Рот был заклеен липкой лентой, он задыхался, у него то и дело закладывало нос, и животный страх удушья не оставлял места никакому другому страху. Он сидел не шевелясь на заднем сиденье, рядом с худым, и ослепшими от слез глазами смотрел в затылок блондину. Руки его не были скованы, они были свободны, но двигать ими он не мог. Он вообще не мог двигаться. Укол, который ему сделали, обездвижил его. Это был укол, аналогичный тому, какой теперь делают в ветеринарных клиниках животным, чтоб они не дергались, когда их режут, ведь если сделать им другой укол — такой, чтоб им не было больно, — это может отрицательно сказаться на морально-нравственном облике ветеринарных докторов, по натуре своей, видимо, склонных к наркомании; а что такое муки собаки, которой заживо вскрывают брюшную полость, по сравнению с морально-нравственным обликом доктора?

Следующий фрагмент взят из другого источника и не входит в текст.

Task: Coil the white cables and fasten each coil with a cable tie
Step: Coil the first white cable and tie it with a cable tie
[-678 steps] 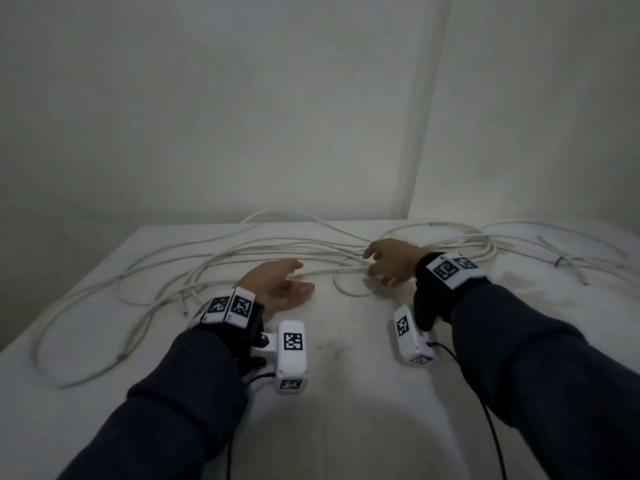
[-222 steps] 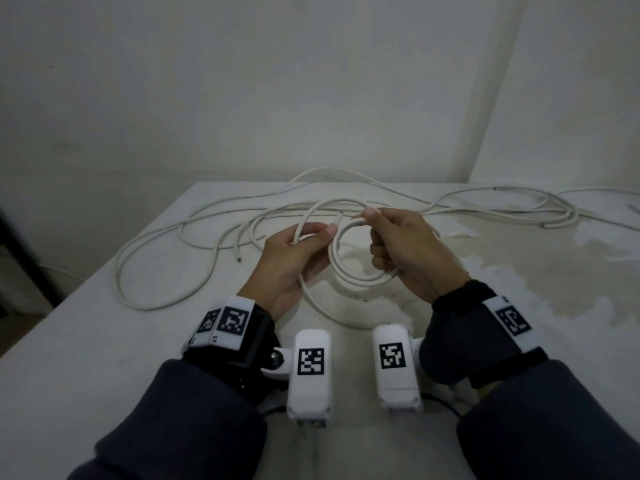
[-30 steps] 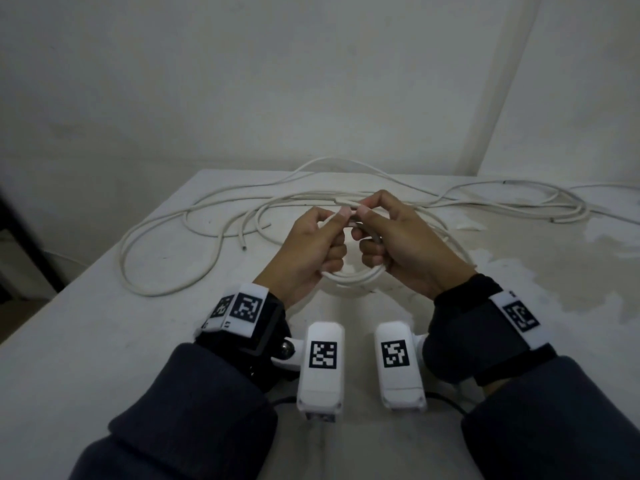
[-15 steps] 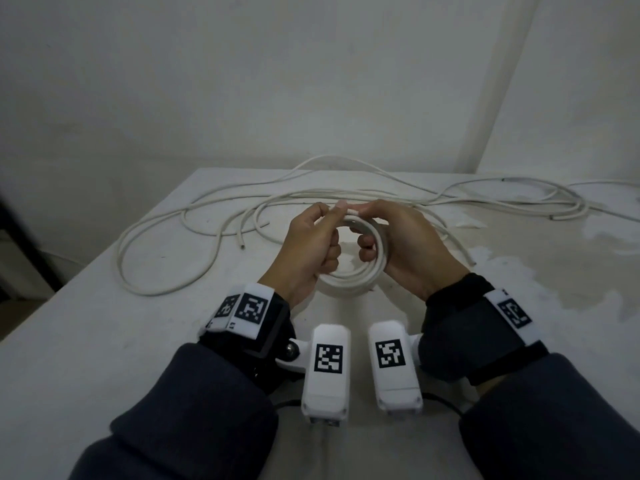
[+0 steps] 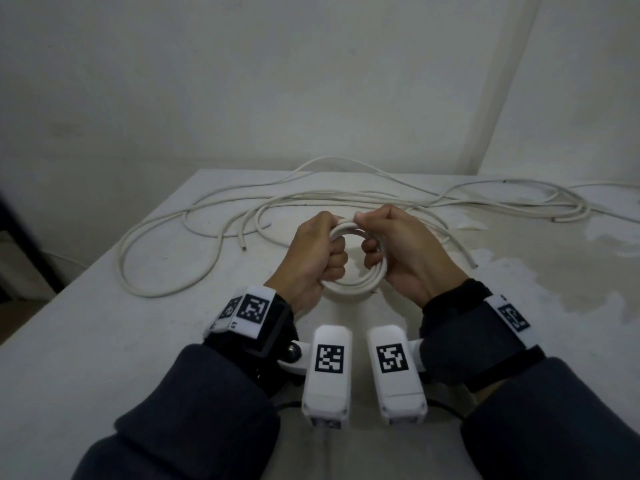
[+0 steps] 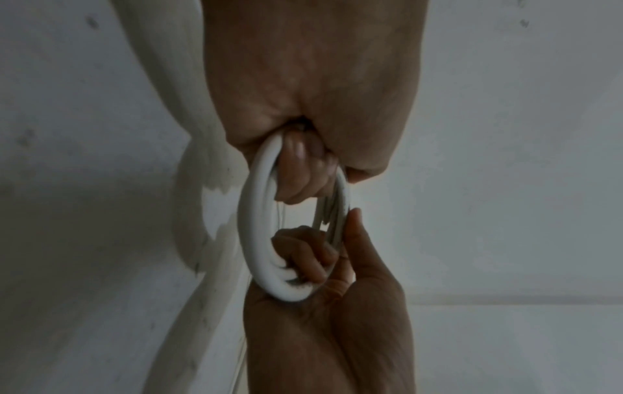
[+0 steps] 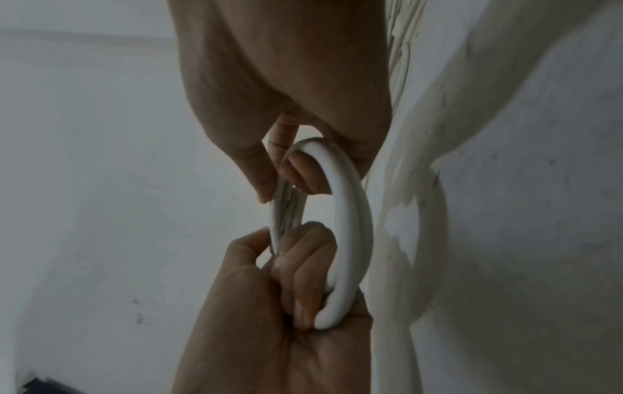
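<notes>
A small coil of white cable (image 5: 349, 289) is held up just above the table between both hands. My left hand (image 5: 317, 258) grips its left side with fingers curled through the ring. My right hand (image 5: 398, 251) grips the right side the same way, and both thumbs meet on the coil's top. In the left wrist view the coil (image 6: 251, 226) runs from my left hand (image 6: 310, 80) down to my right hand (image 6: 337, 320). The right wrist view shows the coil (image 7: 350, 213) between my right hand (image 7: 286, 80) and left hand (image 7: 269, 333). No cable tie shows.
Loose white cable (image 5: 194, 216) sprawls in big loops over the far left of the white table (image 5: 104, 341). Another bundle of cable (image 5: 554, 206) lies at the far right. Walls close off the back. The table's left edge drops away.
Both hands have moved from pinching the coil's top to curling their fingers through the ring. The coil has tipped to face me more.
</notes>
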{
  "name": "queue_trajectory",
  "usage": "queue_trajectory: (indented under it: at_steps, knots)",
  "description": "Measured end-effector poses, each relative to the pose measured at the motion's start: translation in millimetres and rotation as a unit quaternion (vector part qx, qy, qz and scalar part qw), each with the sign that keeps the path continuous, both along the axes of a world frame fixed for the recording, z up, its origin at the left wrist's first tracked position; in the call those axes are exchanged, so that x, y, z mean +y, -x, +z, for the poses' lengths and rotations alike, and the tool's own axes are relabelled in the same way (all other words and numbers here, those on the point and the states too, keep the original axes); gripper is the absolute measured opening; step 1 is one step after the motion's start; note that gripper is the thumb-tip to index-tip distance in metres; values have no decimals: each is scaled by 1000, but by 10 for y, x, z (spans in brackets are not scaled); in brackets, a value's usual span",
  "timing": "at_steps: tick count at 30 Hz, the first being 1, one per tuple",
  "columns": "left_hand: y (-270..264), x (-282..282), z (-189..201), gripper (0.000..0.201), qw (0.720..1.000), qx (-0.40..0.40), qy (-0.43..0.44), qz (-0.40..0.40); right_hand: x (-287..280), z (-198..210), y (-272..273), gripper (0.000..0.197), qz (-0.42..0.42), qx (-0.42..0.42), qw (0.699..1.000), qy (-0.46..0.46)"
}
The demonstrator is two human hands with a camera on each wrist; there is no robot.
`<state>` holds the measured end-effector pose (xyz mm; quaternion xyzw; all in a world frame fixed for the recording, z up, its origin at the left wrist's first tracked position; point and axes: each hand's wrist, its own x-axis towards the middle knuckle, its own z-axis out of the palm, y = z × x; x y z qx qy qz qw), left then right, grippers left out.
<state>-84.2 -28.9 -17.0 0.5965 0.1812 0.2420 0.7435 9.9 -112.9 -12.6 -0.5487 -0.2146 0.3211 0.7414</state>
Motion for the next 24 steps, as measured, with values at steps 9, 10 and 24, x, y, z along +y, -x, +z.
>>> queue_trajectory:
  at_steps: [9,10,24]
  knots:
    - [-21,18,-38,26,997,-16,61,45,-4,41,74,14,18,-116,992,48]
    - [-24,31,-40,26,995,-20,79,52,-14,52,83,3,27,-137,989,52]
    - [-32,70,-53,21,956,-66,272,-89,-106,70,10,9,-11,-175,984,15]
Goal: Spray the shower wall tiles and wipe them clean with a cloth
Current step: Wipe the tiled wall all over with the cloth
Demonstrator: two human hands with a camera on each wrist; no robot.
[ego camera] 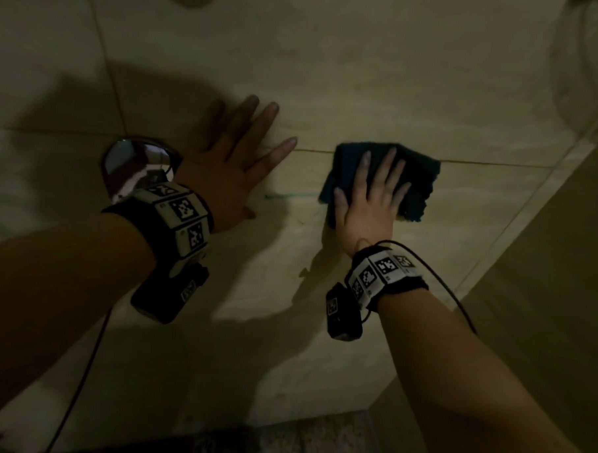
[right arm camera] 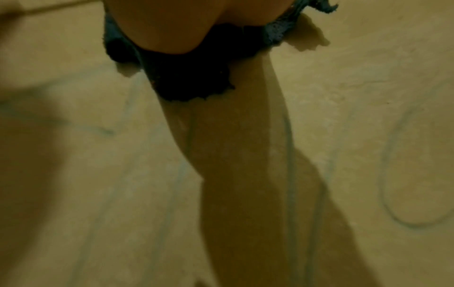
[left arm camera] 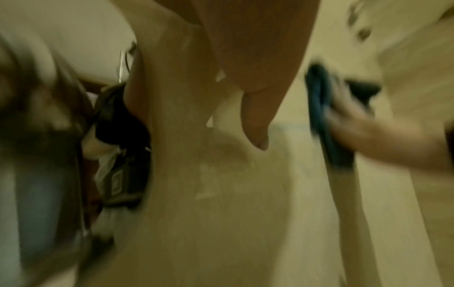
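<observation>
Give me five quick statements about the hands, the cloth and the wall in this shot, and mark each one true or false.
1. The right hand presses a dark cloth flat against the wall. True.
2. The left hand holds a spray bottle. False: it holds nothing and its fingers are spread toward the wall.
3. The cloth lies across a grout line. True.
4. The cloth is white. False: it is dark blue.
5. A round shiny fitting sits on the wall right of the cloth. False: it is left of the left hand.
</observation>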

Ничто… И Саша тоже был теперь как собака на операционном столе, визжащая от чудовищной боли, но бессильная пошевелиться.
На самом деле Геккерн с Дантесом не собирались пытать Сашу, они даже бить его не собирались — зачем, когда на все есть уколы? Им просто легче было обездвижить его медикаментозным путем, чем возиться с наручниками. Но Саша-то этого не знал…
Стекла в «девятке» были черные, никто ничего не видел. Худой и блондин обшарили Сашу, забрали нож, забрали деньги. Но они искали не это. Они не задавали ему вопросов, он сквозь ужас понимал, почему: хотели дополнительно помучить психологически. Он понимал опять же неправильно, агенты просто не хотели тратить силы на бесполезные препирательства: через пять минут они прибудут на квартиру, сделают ему другой укол и все узнают быстро и без вранья: и где рукопись, и где Профессор.
— Это только начало, — сказал худой блондину, — самое страшное впереди.
— Да.
Они говорили о своем — о том, что, заполучив рукопись, нужно будет самим тотчас же пускаться в бега, переходить на нелегалку, из охотников превратиться в дичь, — но Саша понял, конечно же, так, что они говорят о пытках, ожидающих его. У него скрутило все внутренности, и он почувствовал, что вот-вот с ним случится та невообразимая мерзость, которая называется «наложил в штаны». Весь этот гадкий ужас, происходивший помимо воли с его телом, был сам по себе хуже пыток и страшнее смерти — так что же такое «самое страшное»?
— Достал меня этот козел, — сказал Дантес, глядя в зеркало.
За «девяткой» шел серебристый «хаммер», больше похожий на танк, чем на нормальную человеческую машину. Стекла в «хаммере» тоже были черны. Внутри него бушевал тошнотворный рэп — будто обезьяна гвозди вколачивает молотком тебе в голову, — бушевал так громко, что вся мостовая содрогалась и чудовищной силы вибрация подбрасывала всех попутных и встречных водителей на их сиденьях.
— Макаки, — сказал Геккерн.
Когда «девятка», подрагивая от нетерпения, стала на светофоре — сейчас повернет с Невского в переулок, — впереди раздался хлопок. Он был негромок, но тотчас же, перекрывая этот слабый звук, заорали, завопили люди, грохнуло — кто-то в кого-то въехал, — посыпались стекла… Машины и люди визжали, выли, наталкивались друг на друга…
— Теракт, — сказал Дантес, — этого еще не хватало. Он нажал на кнопку — боковое стекло поехало
вниз — и тут же закашлялся отчаянно, схватился за грудь. Все кругом было окутано клубами черного едкого дыма.
Лицо Саши побагровело, глаза лезли на лоб, грудная клетка разрывалась от толчков; безбрежный ужас накрыл его. Больше он не дышал. Он погиб и тем почти погубил Геккерна с Дантесом: ведь мертвеца не допросишь, след рукописи оборвался вновь. Он умер и не почувствовал, как слоноподобный «хаммер» сзади поддал «девятку» — со всей своей внутренней бронею она все же была намного легче его — и швырнул в столб; не слышал, как несколькими секундами позже звон, крики, грохот и вой усилились тысячекратно, словно кто-то до отказа повернул ручку громкости; не видел, как приблизительно в ста метрах оттого места, где в корчах лежала разбитая «девятка», столб огня метнулся вверх и какая-то чудовищная сила вздернула в воздух и расшвыряла по сторонам обгорелые тела машин и обломки людей.